The above case is trivial, and we understand very well why these spin components change: the magnetic field acts upon them. And here lies our paradox: if at the end of the experiment we find the particle in the left-side of the box, the particle must have stayed there for the entire duration of the experiment. But there is no magnetic field there—the only place where there is a magnetic field is in the spin-dependent wall, at the right-end of the box. Indeed, up to terms whose total magnitude we can make as small as we want by decreasing the transmissivity of the partition, the wavefunction remained localized in the left-side of the box for the entire duration of the experiment where there is no magnetic field. Moreover, even the infinitesimally small wave-packets that leaked out of the left-side of the box and reached the spin-dependent wall on the right could not contribute to what is happening on the left-side, as for them the spin-dependent wall is fully transparent, so they exit the box and never return.
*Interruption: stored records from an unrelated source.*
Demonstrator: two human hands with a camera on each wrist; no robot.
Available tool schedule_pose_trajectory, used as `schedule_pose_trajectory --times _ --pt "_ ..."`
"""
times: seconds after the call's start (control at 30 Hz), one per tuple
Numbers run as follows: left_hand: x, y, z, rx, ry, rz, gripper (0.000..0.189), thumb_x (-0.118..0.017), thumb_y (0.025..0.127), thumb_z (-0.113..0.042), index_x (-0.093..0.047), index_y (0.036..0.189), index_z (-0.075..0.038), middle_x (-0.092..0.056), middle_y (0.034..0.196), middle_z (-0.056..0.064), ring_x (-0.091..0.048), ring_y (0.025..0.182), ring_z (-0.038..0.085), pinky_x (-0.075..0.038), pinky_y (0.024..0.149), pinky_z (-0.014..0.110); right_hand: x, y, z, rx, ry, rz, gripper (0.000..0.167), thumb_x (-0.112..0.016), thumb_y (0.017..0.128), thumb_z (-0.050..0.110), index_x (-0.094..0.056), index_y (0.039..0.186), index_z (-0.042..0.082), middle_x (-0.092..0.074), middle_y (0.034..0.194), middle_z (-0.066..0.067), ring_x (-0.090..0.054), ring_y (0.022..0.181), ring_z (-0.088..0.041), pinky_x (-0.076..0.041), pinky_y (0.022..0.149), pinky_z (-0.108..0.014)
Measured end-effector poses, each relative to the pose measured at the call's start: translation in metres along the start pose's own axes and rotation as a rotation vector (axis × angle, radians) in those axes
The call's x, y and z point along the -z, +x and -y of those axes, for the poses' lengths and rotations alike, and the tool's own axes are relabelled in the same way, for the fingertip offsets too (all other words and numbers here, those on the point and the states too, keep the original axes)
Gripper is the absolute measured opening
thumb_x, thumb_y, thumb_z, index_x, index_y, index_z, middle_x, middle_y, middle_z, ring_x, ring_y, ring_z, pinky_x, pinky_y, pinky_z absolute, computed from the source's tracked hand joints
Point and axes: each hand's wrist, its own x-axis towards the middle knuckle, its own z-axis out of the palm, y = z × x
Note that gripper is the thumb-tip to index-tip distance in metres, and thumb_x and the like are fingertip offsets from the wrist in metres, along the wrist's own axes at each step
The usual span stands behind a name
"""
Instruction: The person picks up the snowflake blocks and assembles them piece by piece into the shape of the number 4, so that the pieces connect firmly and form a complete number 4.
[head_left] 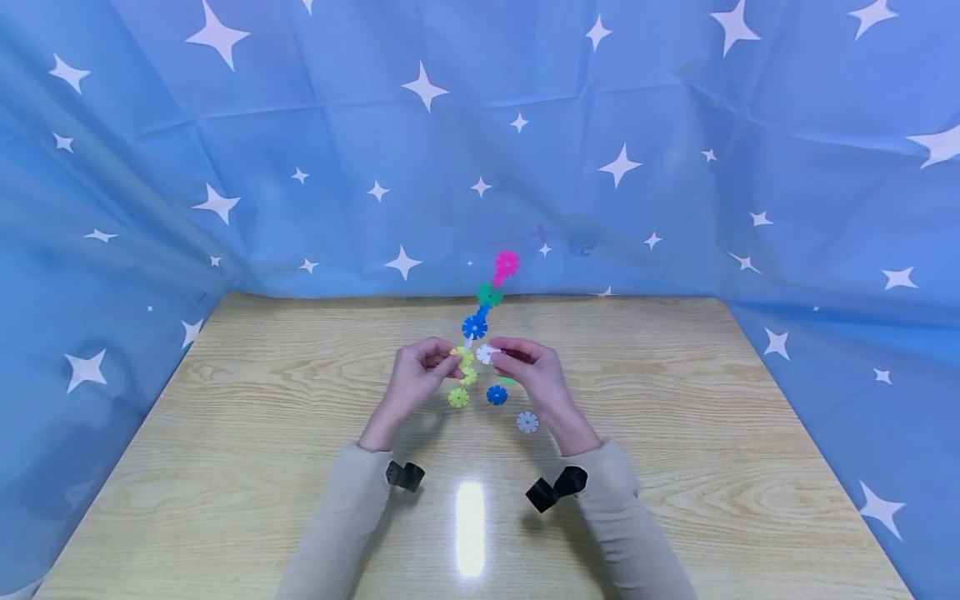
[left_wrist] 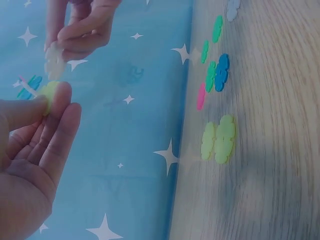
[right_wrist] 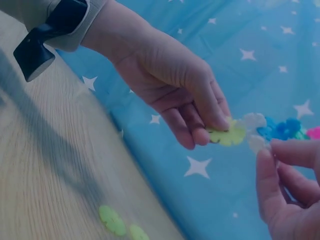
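My left hand [head_left: 422,368] pinches a yellow notched plastic disc [right_wrist: 231,134] between thumb and fingertips. That disc ends a raised chain of interlocking discs: a white disc [right_wrist: 254,120], blue ones [head_left: 475,326], a green disc [head_left: 490,295] and pink ones [head_left: 507,264] at the far end. With thumb and fingertips, my right hand [head_left: 534,372] holds a loose white disc [head_left: 485,354], close to the yellow disc. In the left wrist view that white disc [left_wrist: 54,62] is just above the yellow one; whether they touch, I cannot tell.
On the wooden table [head_left: 262,433] below the hands lie a yellow-green disc [head_left: 458,397], a blue disc [head_left: 497,395], a pale disc [head_left: 527,422] and others, a green disc [head_left: 507,381] partly covered by the right hand. A blue star-patterned cloth [head_left: 337,225] hangs behind.
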Motion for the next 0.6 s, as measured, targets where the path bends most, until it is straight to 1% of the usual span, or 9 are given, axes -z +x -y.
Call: schedule_pose_trajectory --times 0.07,0.17,0.23,0.3,0.37,0.43,0.53,0.6 --pt "0.000 0.000 0.000 0.008 -0.005 0.012 0.009 -0.061 0.087 0.005 -0.062 0.093 0.011 -0.065 0.081 0.027 -0.066 0.073 0.040 -0.058 0.064 0.024 -0.001 0.000 0.000 0.010 -0.003 0.003 0.031 -0.064 0.089 0.005 -0.060 0.116 -0.008 -0.065 0.096 -0.003 -0.063 0.077 -0.010 -0.056 0.082 -0.033" --pt "-0.001 0.000 -0.002 0.022 -0.013 0.028 0.009 -0.060 0.088 0.005 -0.061 0.094 0.012 -0.065 0.082 0.028 -0.065 0.075 0.044 -0.058 0.064 0.023 -0.002 0.000 0.000 0.021 -0.009 0.008 0.030 -0.063 0.089 0.004 -0.060 0.116 -0.009 -0.064 0.094 -0.003 -0.062 0.076 -0.010 -0.057 0.078 -0.029" --pt "-0.001 -0.001 -0.008 0.027 -0.018 0.039 0.010 -0.059 0.088 0.006 -0.061 0.094 0.014 -0.064 0.083 0.031 -0.064 0.077 0.047 -0.058 0.064 0.022 -0.003 0.000 0.000 0.023 -0.010 0.010 0.030 -0.063 0.089 0.003 -0.060 0.116 -0.010 -0.064 0.093 -0.003 -0.062 0.076 -0.010 -0.057 0.075 -0.026" --pt "-0.002 -0.004 -0.017 0.027 -0.018 0.048 0.010 -0.058 0.088 0.007 -0.060 0.094 0.015 -0.062 0.085 0.034 -0.063 0.077 0.048 -0.058 0.065 0.022 -0.003 0.001 0.000 0.022 -0.012 0.015 0.030 -0.063 0.088 0.003 -0.060 0.115 -0.010 -0.065 0.094 -0.003 -0.062 0.077 -0.010 -0.057 0.076 -0.026" --pt "-0.002 -0.007 -0.025 0.021 -0.013 0.052 0.009 -0.058 0.088 0.008 -0.059 0.093 0.016 -0.062 0.085 0.035 -0.067 0.073 0.039 -0.058 0.065 0.022 -0.003 0.002 -0.001 0.019 -0.016 0.018 0.030 -0.063 0.088 0.003 -0.060 0.115 -0.010 -0.065 0.094 -0.003 -0.062 0.078 -0.010 -0.057 0.076 -0.026" --pt "-0.002 -0.007 -0.023 0.021 -0.009 0.053 0.010 -0.058 0.088 0.008 -0.059 0.094 0.016 -0.062 0.086 0.035 -0.068 0.069 0.028 -0.058 0.064 0.023 -0.004 0.003 -0.002 0.016 -0.013 0.020 0.031 -0.063 0.088 0.003 -0.059 0.116 -0.010 -0.064 0.094 -0.003 -0.062 0.079 -0.010 -0.057 0.077 -0.026" --pt "-0.001 -0.004 -0.011 0.014 -0.010 0.043 0.011 -0.059 0.088 0.005 -0.060 0.095 0.014 -0.064 0.085 0.031 -0.068 0.067 0.023 -0.058 0.064 0.024 -0.007 0.004 -0.004 0.009 0.038 0.002 0.031 -0.062 0.089 0.001 -0.058 0.117 -0.012 -0.065 0.093 -0.002 -0.062 0.077 -0.009 -0.057 0.078 -0.027" --pt "-0.001 -0.001 -0.001 0.011 -0.012 0.036 0.011 -0.060 0.088 0.004 -0.061 0.095 0.013 -0.064 0.085 0.031 -0.068 0.070 0.033 -0.059 0.064 0.025 -0.010 0.004 -0.006 0.008 0.109 -0.020 0.032 -0.060 0.089 -0.002 -0.056 0.118 -0.014 -0.066 0.091 -0.001 -0.063 0.076 -0.009 -0.057 0.079 -0.028"
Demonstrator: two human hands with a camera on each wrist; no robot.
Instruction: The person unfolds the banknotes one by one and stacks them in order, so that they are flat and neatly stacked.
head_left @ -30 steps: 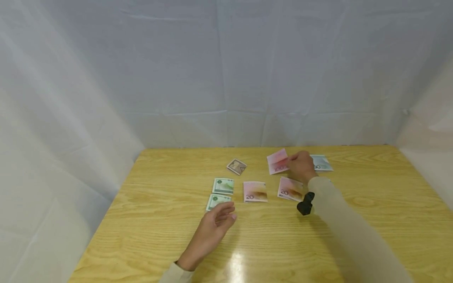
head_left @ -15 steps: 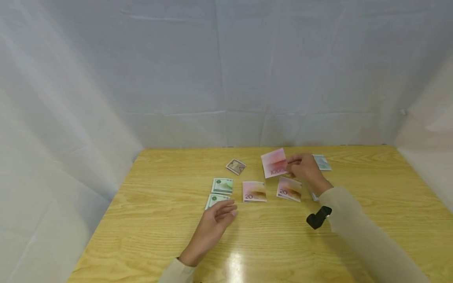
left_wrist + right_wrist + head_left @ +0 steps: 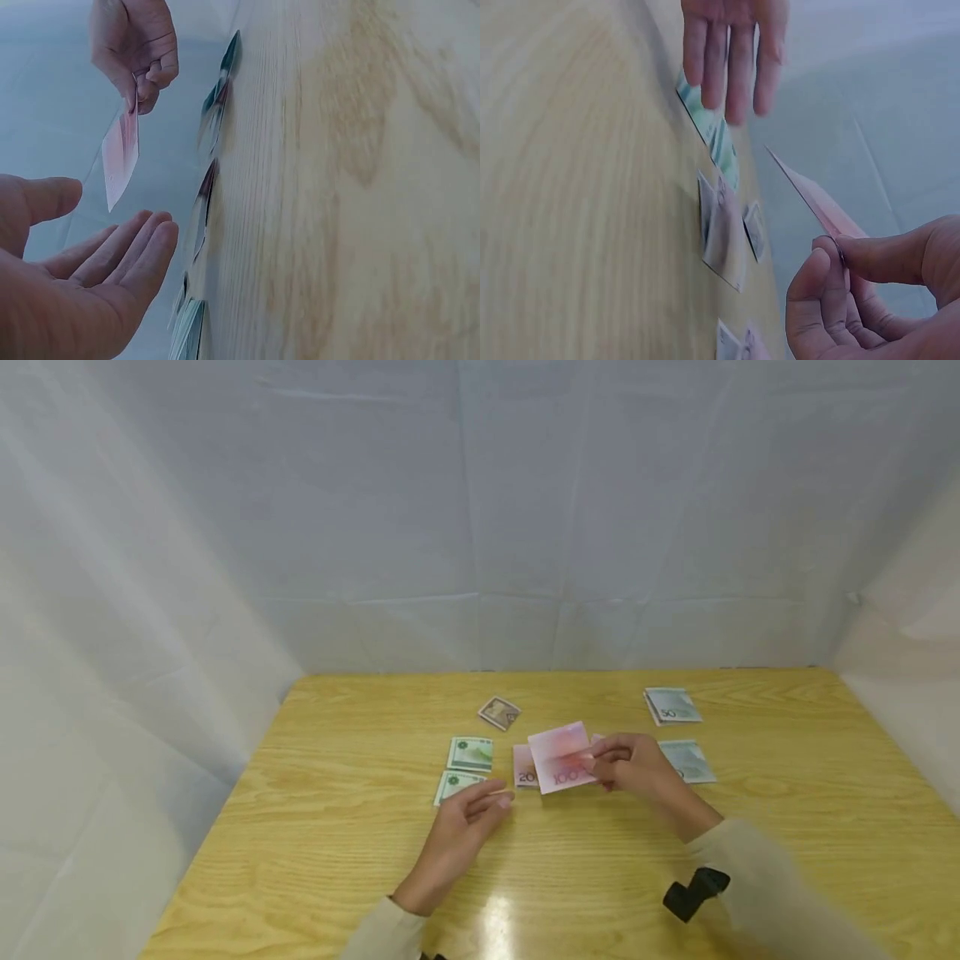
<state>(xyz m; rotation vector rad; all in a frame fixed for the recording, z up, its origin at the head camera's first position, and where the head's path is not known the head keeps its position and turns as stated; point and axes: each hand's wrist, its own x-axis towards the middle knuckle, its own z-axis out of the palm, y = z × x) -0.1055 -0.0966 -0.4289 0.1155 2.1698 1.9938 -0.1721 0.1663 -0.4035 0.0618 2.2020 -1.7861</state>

Nevertheless, the Heisenberg equations of motion tell that the x-component of the spin changes.

Even more surprising, looking solely at the solution of the Schrödinger equation, the situation in our experiment seems to be identical to the case in which there is no wall at all closing the right end of the box. Indeed, when initially the particle is prepared \(\left|{\uparrow }_{z}\right\rangle\) the solutions of the Schrödinger equation with spin-dependent wall or no wall at all are identical, as the particle simply does not see the wall even if the wall is there. Yet, when the wall is present the x-spin component flips, while when there is no wall, it does not.

The time evolution of σ x

In the previous section we simply claimed that by time 2NT the x-spin component flips; we will now prove it. Rather than attempting to calculate the evolution of σx by solving the Heisenberg equations of motion directly, it is simpler to go via an indirect route. Consider first what happens if instead of starting with the initial state \(\big|L\big\rangle \left|{\uparrow }_{z}\right\rangle\) we would start with \(\left|\Phi (0)\right\rangle =\big|L\big\rangle \left|{\downarrow }_{z}\right\rangle\). In this case, the particle sees the box closed on the right by a completely reflecting wall, hence the box is now closed at the two ends.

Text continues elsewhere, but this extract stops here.